Metabolic and Safety Markers
No differences between groups were observed for 24-hour changes in glucose (p=0.69) or insulin (p = 0.69; Figure 6). No significant effects of supplementation on hemodynamic variables were observed. Specifically, no significant effect of treatment (p = 0.75), time (p = 0.49), or the treatment × time interaction (p = 0.82) was observed for systolic blood pressure. Similarly, for diastolic blood pressure, no significant effect of treatment (p = 0.91), time (p = 0.81), or the treatment × time interaction (p = 0.65) was observed. Additionally, no significant effect of treatment (p = 0.52), time (p = 0.61), or the treatment × time interaction (p = 0.38) was observed for heart rate. No significant differences between conditions were observed for a variety of other safety markers, whose percent changes between the pre-ingestion time point and 24 hours after supplement ingestion were evaluated (Table 2).
|
Table 2 Percent Changes in Safety Markers (Biochemical and Hematological) from Baseline to 24 Hours After Supplement Ingestion |
Discussion
This pilot study compared the bioavailability of liposomal versus standard, unformulated berberine. The findings demonstrate that liposomal delivery significantly enhances berberine absorption, with higher peak plasma concentrations and greater total exposure. The liposomal formulation produced a 70.1% higher Cmax and a 42.8% higher AUC0-24 over 24 hours compared with the standard formulation (p = 0.03), confirming improved absorption. These outcomes align with prior work showing that liposomal formulation enhances nutrient bioavailability by improving solubility, protecting bioactives from gastrointestinal degradation, and facilitating membranes transport.19 The same liposomal formulation has recently been demonstrated a significantly increase in vitamin C Cmax and AUC compared with conventional forms, supporting liposomal technology as an effective strategy for improving absorption.20
The randomized, double-blind, crossover design minimized interindividual variability, while fasting conditions, a controlled diet, and an adequate washout period reduced confounding factors. Subjects were in-housed for 24 hours during each study period, allowing for optimal control of dietary intake and environmental variables. A validated LC–MS/MS assay with picogram-level sensitivity enabled accurate quantification of berberine plasma concentrations across the 24-hour sampling window. Safety and biochemical monitoring confirmed that both formulations were well tolerated. Overall, these controlled conditions support the conclusion that liposomal encapsulation enhances systemic berberine exposure.

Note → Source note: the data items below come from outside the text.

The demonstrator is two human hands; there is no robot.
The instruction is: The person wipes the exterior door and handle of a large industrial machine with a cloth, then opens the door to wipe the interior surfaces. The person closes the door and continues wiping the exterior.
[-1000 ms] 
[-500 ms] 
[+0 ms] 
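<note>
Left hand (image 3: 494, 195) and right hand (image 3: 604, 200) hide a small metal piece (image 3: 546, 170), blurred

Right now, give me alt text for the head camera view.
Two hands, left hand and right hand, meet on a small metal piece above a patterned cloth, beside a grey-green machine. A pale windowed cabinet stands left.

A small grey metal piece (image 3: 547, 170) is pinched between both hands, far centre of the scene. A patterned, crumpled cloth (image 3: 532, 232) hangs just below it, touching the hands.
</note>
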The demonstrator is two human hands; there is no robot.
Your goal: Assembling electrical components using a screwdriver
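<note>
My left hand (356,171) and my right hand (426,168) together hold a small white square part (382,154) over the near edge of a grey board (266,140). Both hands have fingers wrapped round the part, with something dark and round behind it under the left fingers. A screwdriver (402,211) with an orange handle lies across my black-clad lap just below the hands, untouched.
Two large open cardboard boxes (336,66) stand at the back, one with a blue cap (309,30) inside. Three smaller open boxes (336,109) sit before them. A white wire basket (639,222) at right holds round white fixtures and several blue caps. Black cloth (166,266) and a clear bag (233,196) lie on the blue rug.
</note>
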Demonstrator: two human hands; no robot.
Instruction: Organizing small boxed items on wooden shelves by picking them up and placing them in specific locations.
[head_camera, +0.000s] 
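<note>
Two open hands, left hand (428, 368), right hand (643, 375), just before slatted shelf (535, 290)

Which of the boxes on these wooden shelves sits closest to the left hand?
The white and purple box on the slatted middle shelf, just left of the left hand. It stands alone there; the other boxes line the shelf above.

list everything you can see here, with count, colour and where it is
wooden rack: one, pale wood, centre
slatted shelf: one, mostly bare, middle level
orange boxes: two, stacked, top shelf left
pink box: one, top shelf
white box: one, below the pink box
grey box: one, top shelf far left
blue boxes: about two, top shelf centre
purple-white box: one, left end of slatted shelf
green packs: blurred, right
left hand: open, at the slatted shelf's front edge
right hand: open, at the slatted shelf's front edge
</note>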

A range of formulation strategies has been explored to overcome berberine’s poor bioavailability. For example, a berberine–phospholipid complex (BPC) in a solid dispersion system containing D-α-tocopheryl polyethylene glycol 1000 succinate (TPGS) and SiO2 significantly improved the pharmacokinetic profile of berberine.24 The BPC markedly increased berberine’s liposolubility and intestinal absorption, with TPGS acting both as a dissolution enhancer and P-glycoprotein (P-gp) inhibitor. Perfusion tests showed a 2.0-fold increase in absorption, and oral administration produced a 322% increase in relative bioavailability.24 TPGS further enhances bioavailability by inhibiting P-gp-mediated efflux.25 These effects collectively improve dissolution, reduce efflux, and increase permeability.24,26,27 Additional studies have explored emulsion-based delivery systems. An oil-in-water nanoemulsion of berberine hydrochloride improved intestinal permeability and reduced P-gp efflux, increasing bioavailability ~4.4-fold and maintaining strong six-month stability.28 A self-nanoemulsifying system using squalene, RH-40, and 1,2-propanediol produced a 3.4-fold bioavailability increase in rabbits.29 These nanoemulsions improved solubility and reduced efflux, increasing systemic availability. Human clinical data also support enhanced-delivery systems. A study in twelve volunteers found significantly higher berberine plasma concentrations and AUC0-24 with a food-grade solid-dispersion formulation.30 Another study showed that emulsified berberine delivered with TPGS or Quillaja extract significantly increased AUC and Cmax versus powder.31 More recently, LipoMicel berberine produced significantly higher AUC0-24 and Cmax than standard berberine in ten healthy adults.32 Direct quantitative comparison of berberine pharmacokinetics across published delivery systems is limited by substantial heterogeneity in dose, formulation, analytical sensitivity, and study design; therefore, comparisons in the present study are intentionally qualitative and contextual rather than based on standardized effect sizes.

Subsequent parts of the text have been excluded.